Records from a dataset

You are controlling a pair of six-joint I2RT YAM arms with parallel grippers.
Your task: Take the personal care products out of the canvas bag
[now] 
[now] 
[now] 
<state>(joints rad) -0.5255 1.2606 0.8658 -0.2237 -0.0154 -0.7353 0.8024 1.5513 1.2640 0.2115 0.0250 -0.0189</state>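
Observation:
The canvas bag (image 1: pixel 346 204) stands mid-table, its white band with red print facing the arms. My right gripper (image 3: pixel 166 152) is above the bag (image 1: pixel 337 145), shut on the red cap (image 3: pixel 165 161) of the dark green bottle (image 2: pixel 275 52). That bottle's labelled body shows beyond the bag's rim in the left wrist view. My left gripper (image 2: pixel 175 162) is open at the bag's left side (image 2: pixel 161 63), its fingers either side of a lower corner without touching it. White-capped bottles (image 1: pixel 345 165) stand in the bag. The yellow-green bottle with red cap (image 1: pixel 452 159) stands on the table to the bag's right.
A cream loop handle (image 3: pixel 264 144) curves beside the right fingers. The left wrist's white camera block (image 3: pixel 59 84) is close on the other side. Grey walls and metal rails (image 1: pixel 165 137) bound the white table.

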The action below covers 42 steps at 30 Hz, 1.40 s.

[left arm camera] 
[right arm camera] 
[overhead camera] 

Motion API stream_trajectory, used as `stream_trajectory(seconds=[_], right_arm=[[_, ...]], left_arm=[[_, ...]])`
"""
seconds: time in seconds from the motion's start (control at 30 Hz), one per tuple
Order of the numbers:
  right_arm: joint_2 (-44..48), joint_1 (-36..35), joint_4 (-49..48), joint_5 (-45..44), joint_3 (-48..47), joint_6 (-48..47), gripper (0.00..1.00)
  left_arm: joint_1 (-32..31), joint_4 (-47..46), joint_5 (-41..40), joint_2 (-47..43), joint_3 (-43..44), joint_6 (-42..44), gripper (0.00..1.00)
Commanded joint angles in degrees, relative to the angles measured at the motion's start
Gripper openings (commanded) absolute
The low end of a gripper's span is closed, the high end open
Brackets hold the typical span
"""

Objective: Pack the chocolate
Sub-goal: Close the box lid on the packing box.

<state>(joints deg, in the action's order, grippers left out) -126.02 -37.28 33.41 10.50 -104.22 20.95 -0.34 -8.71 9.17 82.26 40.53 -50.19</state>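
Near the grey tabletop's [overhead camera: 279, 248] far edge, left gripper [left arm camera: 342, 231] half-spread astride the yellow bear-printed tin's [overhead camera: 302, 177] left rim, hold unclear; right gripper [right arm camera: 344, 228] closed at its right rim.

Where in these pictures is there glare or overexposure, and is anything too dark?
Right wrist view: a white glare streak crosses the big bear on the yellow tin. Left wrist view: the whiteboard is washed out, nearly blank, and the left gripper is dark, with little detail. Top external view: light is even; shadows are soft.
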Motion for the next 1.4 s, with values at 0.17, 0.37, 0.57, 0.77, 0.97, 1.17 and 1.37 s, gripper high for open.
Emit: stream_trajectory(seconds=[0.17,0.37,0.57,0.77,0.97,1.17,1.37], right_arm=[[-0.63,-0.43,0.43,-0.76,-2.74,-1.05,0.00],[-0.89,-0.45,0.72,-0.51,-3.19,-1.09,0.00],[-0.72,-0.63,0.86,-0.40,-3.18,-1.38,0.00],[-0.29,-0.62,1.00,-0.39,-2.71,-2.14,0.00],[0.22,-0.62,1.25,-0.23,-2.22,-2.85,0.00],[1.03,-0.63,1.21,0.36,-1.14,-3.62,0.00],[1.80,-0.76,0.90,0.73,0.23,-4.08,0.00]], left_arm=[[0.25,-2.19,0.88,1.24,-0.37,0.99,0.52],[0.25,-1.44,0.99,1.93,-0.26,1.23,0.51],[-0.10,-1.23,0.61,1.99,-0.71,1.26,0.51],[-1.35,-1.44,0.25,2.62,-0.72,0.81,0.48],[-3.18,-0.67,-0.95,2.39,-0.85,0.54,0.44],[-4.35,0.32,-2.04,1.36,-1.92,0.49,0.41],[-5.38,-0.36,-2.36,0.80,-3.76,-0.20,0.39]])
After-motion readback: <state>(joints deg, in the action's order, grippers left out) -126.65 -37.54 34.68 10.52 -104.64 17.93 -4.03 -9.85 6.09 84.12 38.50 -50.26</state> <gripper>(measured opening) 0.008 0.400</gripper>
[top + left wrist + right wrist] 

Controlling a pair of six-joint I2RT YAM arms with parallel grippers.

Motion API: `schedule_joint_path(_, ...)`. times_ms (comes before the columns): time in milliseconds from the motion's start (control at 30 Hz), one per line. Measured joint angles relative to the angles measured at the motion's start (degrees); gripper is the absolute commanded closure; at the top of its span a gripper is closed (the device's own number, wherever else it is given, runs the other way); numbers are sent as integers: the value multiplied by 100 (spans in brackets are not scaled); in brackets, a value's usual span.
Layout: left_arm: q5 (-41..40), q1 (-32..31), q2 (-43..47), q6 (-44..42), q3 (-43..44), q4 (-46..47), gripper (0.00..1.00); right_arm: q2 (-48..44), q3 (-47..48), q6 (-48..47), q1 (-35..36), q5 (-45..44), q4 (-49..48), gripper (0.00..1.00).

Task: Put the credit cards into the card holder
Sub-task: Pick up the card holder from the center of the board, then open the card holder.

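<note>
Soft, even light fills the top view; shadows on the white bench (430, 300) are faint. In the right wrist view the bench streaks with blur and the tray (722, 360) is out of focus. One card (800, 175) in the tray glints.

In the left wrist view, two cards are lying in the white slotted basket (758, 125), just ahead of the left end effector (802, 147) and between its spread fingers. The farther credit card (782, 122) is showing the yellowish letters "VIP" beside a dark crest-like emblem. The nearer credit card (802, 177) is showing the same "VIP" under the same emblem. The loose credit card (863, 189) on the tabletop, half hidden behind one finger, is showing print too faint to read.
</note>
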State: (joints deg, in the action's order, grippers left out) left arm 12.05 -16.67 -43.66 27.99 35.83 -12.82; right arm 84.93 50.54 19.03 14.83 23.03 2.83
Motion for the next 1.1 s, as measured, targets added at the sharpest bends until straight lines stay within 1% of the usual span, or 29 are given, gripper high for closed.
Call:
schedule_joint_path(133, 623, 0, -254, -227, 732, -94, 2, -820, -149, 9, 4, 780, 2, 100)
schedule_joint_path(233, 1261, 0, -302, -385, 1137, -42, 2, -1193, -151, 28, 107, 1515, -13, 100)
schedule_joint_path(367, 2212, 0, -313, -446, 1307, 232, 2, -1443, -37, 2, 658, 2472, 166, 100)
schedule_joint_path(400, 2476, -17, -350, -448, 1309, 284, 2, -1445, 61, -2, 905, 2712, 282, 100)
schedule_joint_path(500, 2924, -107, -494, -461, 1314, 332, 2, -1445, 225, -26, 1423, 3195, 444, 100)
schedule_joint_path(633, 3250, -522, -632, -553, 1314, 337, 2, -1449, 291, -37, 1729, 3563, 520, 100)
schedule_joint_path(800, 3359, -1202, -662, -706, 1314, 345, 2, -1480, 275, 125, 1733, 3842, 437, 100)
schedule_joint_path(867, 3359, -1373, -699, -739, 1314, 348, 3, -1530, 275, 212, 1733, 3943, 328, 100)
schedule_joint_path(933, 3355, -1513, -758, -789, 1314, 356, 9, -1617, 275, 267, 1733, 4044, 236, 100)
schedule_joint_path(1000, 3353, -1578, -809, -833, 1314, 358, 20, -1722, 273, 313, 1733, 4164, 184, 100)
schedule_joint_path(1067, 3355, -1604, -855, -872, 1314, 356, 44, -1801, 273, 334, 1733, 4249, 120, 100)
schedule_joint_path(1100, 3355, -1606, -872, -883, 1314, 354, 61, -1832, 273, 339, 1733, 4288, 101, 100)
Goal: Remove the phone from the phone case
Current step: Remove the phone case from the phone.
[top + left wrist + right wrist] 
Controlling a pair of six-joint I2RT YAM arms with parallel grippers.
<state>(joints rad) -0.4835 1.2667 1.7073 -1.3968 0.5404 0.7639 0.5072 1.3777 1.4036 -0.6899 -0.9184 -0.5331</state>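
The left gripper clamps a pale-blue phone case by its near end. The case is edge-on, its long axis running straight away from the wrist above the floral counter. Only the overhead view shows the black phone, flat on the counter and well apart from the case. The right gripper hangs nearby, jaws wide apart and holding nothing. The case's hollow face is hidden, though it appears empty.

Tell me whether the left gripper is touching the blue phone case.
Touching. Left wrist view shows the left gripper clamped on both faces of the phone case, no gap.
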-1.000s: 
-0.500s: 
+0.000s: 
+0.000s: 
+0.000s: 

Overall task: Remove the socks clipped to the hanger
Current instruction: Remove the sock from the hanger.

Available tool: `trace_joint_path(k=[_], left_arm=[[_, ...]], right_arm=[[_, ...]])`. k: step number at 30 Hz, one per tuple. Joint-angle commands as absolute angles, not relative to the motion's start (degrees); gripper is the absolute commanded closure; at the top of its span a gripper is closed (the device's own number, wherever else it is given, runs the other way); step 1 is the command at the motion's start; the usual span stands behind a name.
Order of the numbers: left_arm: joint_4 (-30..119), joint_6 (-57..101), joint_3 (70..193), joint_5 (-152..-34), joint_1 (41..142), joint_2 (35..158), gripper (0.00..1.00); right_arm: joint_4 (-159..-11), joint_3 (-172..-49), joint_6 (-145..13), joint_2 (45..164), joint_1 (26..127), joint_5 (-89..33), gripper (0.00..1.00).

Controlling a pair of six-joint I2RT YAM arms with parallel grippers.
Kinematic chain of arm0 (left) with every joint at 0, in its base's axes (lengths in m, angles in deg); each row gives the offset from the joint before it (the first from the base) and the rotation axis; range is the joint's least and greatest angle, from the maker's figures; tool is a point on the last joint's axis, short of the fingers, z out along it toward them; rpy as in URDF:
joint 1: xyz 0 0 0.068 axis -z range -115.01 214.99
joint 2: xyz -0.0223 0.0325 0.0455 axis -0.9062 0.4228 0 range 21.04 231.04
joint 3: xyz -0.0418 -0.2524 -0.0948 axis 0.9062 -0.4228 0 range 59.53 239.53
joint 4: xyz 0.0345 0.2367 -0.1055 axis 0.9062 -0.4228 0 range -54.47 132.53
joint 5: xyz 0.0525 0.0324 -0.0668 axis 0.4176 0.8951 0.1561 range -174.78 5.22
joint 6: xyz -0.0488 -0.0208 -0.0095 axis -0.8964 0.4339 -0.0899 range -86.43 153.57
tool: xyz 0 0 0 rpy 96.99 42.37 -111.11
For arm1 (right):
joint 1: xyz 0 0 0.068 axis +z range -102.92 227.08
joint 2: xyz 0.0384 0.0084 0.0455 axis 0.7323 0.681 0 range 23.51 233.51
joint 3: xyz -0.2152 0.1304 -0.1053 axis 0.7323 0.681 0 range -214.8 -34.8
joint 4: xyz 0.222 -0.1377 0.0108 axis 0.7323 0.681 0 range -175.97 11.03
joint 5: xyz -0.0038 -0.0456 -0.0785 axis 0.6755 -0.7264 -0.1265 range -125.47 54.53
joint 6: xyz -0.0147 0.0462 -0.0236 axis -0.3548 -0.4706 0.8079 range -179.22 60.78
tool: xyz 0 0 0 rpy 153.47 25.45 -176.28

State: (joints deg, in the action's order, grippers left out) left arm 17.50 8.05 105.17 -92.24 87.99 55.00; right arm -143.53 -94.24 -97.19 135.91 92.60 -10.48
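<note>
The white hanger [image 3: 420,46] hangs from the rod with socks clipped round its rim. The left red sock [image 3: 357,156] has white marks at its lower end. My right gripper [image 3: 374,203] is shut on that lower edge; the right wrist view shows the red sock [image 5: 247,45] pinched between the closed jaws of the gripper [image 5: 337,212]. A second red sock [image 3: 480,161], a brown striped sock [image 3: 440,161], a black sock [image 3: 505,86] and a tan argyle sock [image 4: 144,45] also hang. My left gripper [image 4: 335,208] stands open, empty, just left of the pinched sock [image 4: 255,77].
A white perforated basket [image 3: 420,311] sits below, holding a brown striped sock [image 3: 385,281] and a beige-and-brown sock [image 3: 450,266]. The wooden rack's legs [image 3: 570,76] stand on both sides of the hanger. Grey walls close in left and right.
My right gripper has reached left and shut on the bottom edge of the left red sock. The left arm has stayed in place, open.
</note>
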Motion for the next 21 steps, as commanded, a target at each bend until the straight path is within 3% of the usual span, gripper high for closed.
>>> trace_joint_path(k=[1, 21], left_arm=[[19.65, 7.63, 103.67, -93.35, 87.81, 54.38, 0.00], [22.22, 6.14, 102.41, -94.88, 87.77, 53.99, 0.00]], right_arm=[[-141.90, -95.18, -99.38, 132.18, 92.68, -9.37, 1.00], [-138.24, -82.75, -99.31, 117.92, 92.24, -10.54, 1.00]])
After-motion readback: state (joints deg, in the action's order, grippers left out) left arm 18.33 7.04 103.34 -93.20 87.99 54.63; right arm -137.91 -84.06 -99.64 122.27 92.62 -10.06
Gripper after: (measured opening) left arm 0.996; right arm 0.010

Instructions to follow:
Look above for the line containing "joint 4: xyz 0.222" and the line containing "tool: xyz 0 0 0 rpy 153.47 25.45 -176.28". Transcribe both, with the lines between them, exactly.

Completed exercise:
joint 4: xyz 0.222 -0.1377 0.0108 axis 0.7323 0.681 0 range -175.97 11.03
joint 5: xyz -0.0038 -0.0456 -0.0785 axis 0.6755 -0.7264 -0.1265 range -125.47 54.53
joint 6: xyz -0.0147 0.0462 -0.0236 axis -0.3548 -0.4706 0.8079 range -179.22 60.78
tool: xyz 0 0 0 rpy 153.47 25.45 -176.28

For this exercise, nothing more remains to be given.